Lines with the word "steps": copy all of them from the entries below.

* **Stored entries**:
━━━━━━━━━━━━━━━━
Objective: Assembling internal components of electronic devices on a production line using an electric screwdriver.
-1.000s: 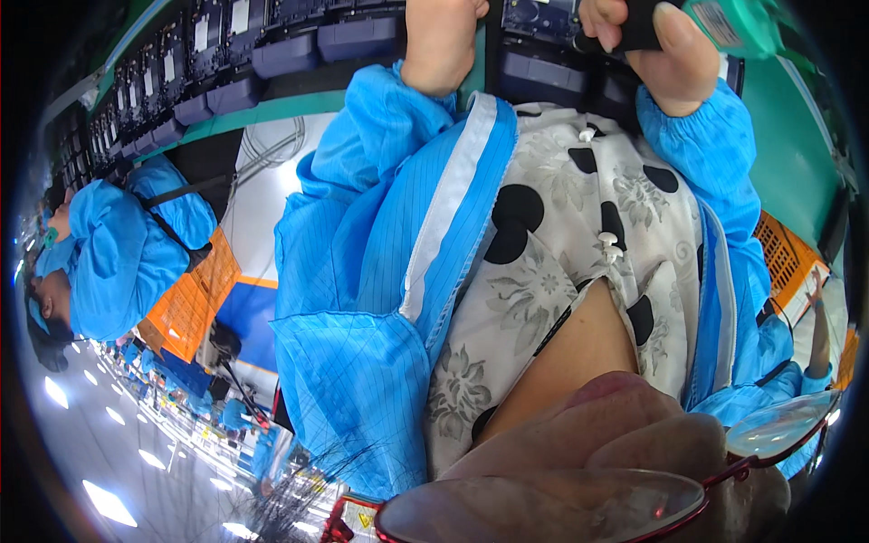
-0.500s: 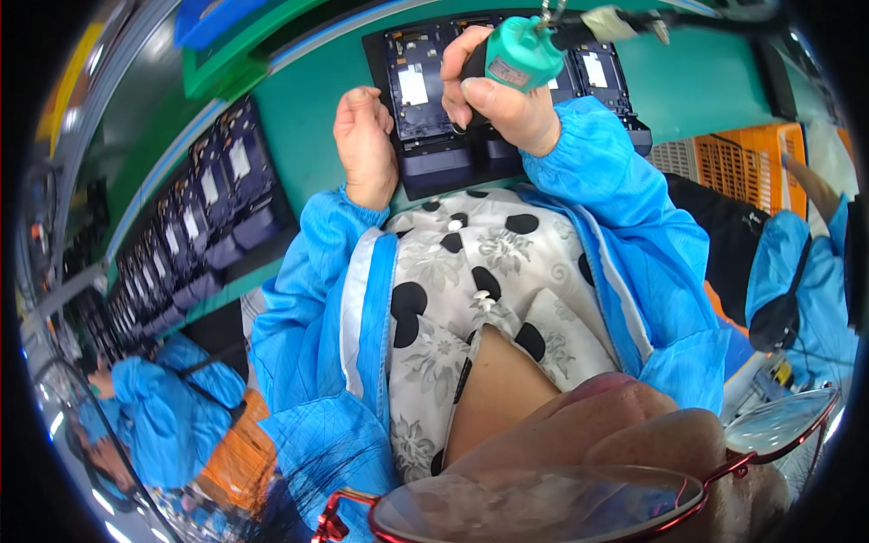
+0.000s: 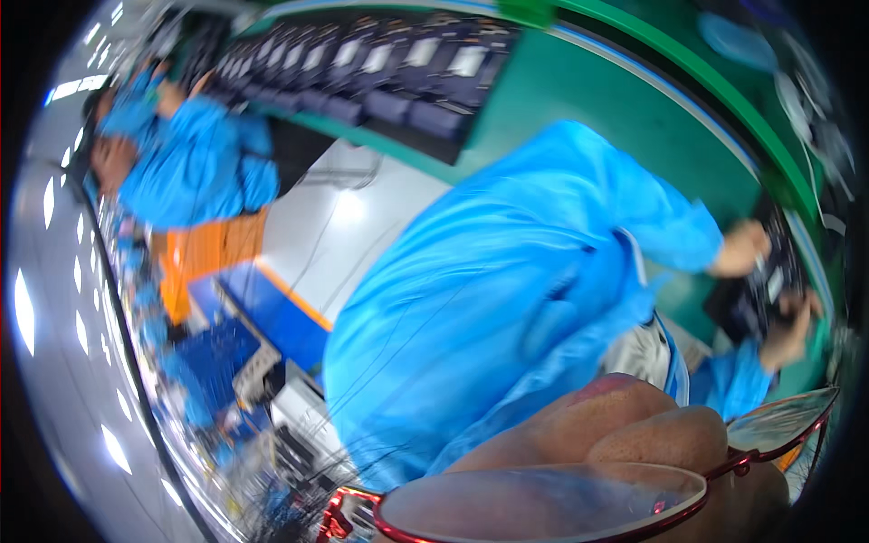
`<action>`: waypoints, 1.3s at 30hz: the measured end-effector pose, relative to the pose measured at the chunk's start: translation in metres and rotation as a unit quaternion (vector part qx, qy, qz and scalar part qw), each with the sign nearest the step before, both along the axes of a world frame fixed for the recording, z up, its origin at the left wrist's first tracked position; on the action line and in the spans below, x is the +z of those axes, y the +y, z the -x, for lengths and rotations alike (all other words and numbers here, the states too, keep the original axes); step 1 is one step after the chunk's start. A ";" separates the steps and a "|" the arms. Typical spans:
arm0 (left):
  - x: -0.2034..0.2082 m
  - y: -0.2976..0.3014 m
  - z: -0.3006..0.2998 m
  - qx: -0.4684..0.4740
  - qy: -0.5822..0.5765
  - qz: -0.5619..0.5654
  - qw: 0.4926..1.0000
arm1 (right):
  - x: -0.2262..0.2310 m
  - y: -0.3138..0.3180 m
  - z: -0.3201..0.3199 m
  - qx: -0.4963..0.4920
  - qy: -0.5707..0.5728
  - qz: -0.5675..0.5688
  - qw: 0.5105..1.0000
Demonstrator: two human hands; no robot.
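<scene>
My left hand (image 3: 742,249) is at the right side of the view, at the end of its blue sleeve, above the green worktop (image 3: 534,100). Its fingers are smeared by motion. Just beyond it, and partly covered by it, lies a dark electronic unit (image 3: 738,308) with a pale patch. My right hand (image 3: 787,339) is close to that unit, nearer the right rim. Blur hides whether anything is in its fingers; the teal corded tool cannot be made out.
Along the far left of the worktop stands a row of similar dark units (image 3: 389,68). A green rail (image 3: 670,45) runs behind the worktop. At left a co-worker in blue (image 3: 195,154) sits at the same bench, with an orange chair or crate (image 3: 217,249) close by.
The view has swung to the left, so my hands now appear at the right rim. The teal tool in my right hand a moment ago is no longer distinguishable.
</scene>
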State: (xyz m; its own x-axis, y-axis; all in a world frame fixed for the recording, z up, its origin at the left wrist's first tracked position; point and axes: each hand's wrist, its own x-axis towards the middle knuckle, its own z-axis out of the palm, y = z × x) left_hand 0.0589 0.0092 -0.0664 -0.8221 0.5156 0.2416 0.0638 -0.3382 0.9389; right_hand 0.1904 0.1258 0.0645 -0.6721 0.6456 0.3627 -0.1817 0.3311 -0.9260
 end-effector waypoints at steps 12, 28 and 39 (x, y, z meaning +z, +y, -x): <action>0.056 -0.276 0.045 -0.250 -0.392 -0.150 0.872 | -0.006 -0.181 0.068 0.096 0.147 0.340 0.924; 0.114 -0.779 0.119 0.193 -0.247 -0.211 0.926 | -0.079 -0.404 0.184 0.245 0.098 0.362 0.894; 0.091 -0.950 0.394 0.570 0.096 0.613 0.539 | -0.081 -0.390 0.178 0.259 0.082 0.357 0.894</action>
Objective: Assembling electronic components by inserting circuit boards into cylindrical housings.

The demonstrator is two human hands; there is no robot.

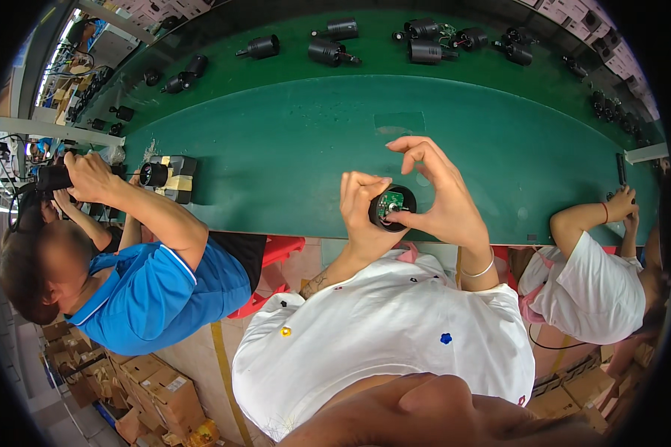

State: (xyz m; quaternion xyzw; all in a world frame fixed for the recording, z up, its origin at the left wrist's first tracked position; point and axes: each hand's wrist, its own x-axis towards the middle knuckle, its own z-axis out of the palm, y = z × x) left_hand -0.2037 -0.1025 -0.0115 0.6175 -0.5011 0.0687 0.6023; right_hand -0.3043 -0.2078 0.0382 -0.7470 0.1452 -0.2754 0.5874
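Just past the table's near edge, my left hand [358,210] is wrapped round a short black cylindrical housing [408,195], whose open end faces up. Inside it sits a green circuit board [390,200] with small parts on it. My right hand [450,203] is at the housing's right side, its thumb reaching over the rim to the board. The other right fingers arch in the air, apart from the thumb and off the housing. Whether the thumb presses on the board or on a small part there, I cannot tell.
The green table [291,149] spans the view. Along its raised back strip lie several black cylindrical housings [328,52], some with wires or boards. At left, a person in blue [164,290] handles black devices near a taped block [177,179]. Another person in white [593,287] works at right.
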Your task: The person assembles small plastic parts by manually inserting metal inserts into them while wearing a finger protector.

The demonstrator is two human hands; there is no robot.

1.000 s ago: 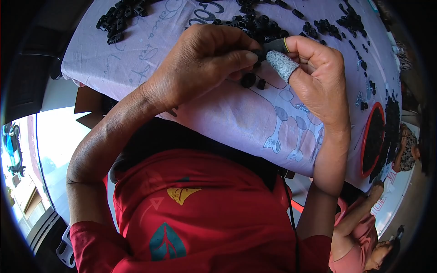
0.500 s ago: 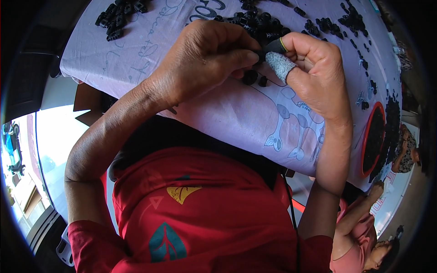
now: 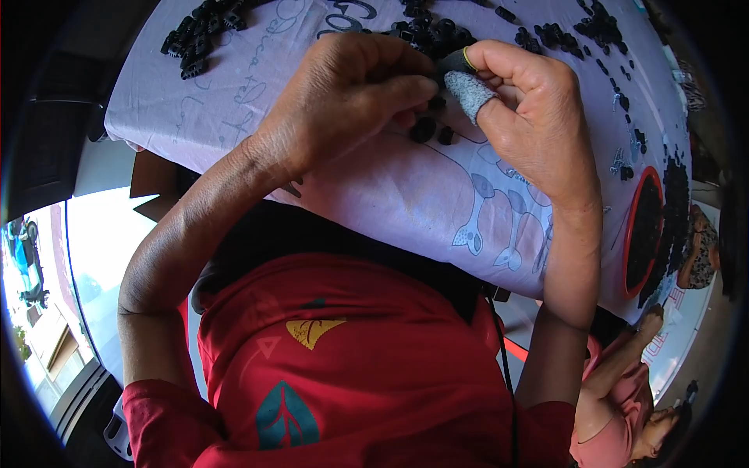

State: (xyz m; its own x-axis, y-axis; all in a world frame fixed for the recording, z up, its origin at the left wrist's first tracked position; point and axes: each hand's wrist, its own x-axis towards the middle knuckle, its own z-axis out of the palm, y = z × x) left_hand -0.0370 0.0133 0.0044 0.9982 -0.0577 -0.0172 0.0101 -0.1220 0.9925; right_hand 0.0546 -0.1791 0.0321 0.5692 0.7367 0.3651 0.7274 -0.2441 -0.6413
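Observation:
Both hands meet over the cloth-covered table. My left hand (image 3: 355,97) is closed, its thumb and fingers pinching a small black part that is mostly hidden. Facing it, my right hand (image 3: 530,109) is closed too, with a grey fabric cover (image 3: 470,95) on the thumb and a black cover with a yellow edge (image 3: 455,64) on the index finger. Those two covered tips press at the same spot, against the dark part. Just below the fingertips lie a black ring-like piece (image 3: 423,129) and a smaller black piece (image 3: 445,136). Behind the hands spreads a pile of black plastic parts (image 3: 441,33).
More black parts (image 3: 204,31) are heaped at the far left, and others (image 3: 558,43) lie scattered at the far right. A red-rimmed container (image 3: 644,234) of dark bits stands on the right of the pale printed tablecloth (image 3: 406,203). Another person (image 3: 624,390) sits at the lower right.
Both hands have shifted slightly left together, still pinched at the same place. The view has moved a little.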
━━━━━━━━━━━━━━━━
* **Response below**:
`<action>`: waypoints, 1.3s at 30hz: the measured end-effector pose, relative to the pose measured at the chunk's start: translation in metres and rotation as a unit quaternion (vector part qx, qy, qz and scalar part qw), each with the sign nearest the step before, both along the axes of a world frame fixed for the recording, z up, its origin at the left wrist's first tracked position; on the action line and in the spans below, x is the +z of those axes, y the +y, z the -x, for lengths and rotations alike (all other words and numbers here, the states too, keep the original axes); step 1 is one step after the chunk's start. A ";" separates the steps and a "|" the arms. Typical spans:
 end-effector waypoints at steps 12, 28 and 39 (x, y, z meaning +z, +y, -x): <action>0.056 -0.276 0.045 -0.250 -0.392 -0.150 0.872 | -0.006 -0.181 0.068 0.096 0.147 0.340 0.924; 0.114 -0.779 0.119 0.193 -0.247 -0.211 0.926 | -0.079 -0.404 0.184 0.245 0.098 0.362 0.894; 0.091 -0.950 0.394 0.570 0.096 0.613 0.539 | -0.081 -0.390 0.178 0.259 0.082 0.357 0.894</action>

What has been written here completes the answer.